Is there a chance for an Everything alternative? That's the awesome tool that would allow you to ignore the depth/breadth completely find any file literally instantly (the power of instant feedback is unapralleled)
Do non-NTFS systems (even the modern ones) not offer this?
the 'locate' command is faster than everything but arguably not as convenient (being a commandline tool). It seems to support non-ntfs (meaning it doesn't support ntfs) linux filesystems.
edit: catfish is a gui front-end available for locate.
But this tests perf for only finding one file. bfs is optimized for finding many files at once, as it defers closing the dirhandle, and uses io_uring for parallel IO callbacks.

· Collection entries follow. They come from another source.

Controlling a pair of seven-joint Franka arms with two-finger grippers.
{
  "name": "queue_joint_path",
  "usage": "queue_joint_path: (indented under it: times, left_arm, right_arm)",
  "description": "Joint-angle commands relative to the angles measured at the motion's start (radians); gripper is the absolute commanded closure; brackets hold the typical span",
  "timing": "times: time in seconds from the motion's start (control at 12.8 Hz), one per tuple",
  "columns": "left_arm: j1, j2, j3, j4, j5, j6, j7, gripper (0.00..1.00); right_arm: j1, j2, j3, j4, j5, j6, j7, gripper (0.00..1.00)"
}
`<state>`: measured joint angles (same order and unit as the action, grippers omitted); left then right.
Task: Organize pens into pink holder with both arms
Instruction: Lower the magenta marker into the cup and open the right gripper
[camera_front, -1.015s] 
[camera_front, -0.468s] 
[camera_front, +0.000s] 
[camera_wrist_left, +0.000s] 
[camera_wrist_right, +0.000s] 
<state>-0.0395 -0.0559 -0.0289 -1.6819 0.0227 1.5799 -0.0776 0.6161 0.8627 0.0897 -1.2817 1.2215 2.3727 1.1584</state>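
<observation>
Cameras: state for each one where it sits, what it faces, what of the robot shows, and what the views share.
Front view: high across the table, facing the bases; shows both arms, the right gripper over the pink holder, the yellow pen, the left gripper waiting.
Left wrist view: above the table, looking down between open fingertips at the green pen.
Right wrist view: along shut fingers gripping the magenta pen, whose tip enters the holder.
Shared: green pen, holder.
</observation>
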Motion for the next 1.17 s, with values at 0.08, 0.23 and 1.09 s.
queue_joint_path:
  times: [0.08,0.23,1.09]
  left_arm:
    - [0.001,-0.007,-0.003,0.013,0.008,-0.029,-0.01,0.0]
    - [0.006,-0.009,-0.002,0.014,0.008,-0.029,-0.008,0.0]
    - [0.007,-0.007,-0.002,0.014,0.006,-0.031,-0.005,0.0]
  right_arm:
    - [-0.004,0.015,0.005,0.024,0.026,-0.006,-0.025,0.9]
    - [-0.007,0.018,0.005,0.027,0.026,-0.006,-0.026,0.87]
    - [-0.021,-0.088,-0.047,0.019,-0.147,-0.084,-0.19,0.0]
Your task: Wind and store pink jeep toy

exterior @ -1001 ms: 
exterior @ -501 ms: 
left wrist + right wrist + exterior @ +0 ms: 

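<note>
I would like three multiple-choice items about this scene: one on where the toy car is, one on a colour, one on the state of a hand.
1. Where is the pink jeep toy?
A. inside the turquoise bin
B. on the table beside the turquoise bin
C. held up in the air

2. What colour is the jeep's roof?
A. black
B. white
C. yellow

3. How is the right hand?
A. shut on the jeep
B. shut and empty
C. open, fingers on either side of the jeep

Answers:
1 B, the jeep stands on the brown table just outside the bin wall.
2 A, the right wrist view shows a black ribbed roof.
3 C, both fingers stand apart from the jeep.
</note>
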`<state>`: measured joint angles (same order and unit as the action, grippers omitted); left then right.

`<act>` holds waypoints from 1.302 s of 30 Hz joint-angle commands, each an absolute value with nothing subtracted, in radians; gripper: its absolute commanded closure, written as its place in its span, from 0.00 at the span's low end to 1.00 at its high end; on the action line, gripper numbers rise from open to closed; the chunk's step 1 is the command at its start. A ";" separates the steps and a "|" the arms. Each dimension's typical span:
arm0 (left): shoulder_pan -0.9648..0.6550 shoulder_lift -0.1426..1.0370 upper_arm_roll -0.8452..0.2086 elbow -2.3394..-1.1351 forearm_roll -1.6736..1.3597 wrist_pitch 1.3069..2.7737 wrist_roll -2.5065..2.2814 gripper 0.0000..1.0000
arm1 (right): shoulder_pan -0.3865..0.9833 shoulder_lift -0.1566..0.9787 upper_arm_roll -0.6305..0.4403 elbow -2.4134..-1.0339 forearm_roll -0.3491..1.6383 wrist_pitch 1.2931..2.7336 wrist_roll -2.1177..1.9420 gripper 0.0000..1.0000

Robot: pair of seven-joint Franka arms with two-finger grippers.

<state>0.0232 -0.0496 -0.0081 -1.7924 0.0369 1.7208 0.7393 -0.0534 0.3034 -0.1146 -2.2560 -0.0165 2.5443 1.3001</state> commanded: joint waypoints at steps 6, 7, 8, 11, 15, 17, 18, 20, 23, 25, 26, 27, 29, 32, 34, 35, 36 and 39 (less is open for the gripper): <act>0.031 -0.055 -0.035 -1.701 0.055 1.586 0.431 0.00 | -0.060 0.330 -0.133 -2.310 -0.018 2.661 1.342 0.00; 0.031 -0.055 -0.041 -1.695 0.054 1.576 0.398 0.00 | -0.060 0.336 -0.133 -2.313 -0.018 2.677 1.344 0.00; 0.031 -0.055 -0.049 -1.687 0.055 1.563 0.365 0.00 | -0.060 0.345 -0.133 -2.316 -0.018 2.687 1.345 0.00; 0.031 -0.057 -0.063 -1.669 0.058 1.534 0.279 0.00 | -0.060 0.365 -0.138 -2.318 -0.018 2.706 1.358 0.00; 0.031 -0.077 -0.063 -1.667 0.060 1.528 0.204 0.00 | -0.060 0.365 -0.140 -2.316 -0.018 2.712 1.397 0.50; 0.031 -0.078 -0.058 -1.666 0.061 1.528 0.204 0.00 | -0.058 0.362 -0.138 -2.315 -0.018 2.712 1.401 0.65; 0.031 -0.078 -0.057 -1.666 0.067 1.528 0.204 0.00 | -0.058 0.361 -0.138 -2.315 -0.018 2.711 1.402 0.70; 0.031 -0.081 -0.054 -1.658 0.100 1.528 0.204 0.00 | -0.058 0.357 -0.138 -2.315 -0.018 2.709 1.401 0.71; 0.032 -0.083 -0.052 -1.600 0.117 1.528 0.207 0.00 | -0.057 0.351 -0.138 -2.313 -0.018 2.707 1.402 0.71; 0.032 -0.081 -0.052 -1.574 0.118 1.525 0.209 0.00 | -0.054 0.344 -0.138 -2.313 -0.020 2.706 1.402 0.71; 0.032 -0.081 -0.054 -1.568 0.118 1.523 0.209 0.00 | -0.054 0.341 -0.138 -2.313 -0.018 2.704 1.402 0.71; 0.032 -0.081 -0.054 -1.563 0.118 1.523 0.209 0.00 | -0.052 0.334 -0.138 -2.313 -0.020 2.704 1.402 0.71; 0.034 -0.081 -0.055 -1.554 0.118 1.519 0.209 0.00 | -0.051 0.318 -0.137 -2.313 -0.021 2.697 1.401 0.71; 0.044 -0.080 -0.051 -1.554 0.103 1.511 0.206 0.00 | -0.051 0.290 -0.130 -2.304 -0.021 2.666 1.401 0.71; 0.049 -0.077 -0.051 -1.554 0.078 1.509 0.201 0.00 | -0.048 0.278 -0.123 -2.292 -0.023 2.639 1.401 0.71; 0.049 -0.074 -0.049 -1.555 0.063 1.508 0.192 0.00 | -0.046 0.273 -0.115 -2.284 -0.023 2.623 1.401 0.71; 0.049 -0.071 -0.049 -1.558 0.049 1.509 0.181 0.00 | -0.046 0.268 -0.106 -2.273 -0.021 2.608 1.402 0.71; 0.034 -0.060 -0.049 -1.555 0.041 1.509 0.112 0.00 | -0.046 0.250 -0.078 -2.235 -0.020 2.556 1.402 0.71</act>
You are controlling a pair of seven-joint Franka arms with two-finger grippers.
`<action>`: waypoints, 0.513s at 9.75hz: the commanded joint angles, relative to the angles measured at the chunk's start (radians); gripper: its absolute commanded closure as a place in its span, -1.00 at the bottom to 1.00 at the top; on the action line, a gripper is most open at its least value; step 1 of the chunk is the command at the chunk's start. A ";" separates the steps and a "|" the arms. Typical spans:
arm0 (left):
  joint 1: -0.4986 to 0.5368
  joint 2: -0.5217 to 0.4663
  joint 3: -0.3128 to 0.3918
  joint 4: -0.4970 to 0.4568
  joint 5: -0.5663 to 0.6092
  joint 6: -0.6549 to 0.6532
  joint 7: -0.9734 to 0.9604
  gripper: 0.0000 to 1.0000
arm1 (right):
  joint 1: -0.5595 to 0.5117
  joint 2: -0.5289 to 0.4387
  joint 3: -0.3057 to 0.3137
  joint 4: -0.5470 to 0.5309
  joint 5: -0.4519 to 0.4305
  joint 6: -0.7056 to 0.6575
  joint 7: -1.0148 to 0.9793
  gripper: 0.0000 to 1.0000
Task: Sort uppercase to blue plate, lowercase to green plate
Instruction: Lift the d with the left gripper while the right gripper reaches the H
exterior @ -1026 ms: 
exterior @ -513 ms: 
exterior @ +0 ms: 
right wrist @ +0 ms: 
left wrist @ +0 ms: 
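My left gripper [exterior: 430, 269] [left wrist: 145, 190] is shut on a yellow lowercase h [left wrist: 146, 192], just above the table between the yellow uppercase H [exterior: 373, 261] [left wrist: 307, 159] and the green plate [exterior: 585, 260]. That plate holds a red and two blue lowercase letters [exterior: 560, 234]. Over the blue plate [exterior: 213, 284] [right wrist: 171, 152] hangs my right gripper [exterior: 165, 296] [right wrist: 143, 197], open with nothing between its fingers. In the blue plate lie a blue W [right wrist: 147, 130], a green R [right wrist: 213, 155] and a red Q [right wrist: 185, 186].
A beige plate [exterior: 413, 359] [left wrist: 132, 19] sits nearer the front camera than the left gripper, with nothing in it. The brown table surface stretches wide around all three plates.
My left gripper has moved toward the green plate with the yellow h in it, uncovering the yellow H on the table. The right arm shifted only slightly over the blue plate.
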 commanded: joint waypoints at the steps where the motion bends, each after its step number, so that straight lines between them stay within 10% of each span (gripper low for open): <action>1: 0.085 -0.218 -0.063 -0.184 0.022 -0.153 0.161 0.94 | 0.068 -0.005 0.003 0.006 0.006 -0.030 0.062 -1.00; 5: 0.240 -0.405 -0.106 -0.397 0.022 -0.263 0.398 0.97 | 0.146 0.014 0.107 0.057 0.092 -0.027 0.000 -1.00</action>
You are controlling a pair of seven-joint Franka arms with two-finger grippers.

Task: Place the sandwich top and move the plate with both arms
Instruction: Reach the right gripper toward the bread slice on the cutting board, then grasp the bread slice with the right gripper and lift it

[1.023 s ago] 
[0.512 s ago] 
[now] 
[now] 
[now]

`bfs` doesn't actually use io_uring yet, but it is planned. I'm not sure I'd say it's specifically optimized for finding multiple files at once either, I try to make it fast for many different use cases. There's two benchmarks in the blog post and a few more that I run regularly, e.g. https://github.com/tavianator/bfs/pull/107
I am performing a similar file system tree navigation asynchronously in Node.js which is just a shallow API over the C Linux FS APIs.
I can see you are using opendir and closedir functions? What is the benefit from using the opendir function[1] when readdir[2] can be called on a location directly? Is the benefit that opendir returns a file descriptor for use in opening a stream to gather directory object descriptors?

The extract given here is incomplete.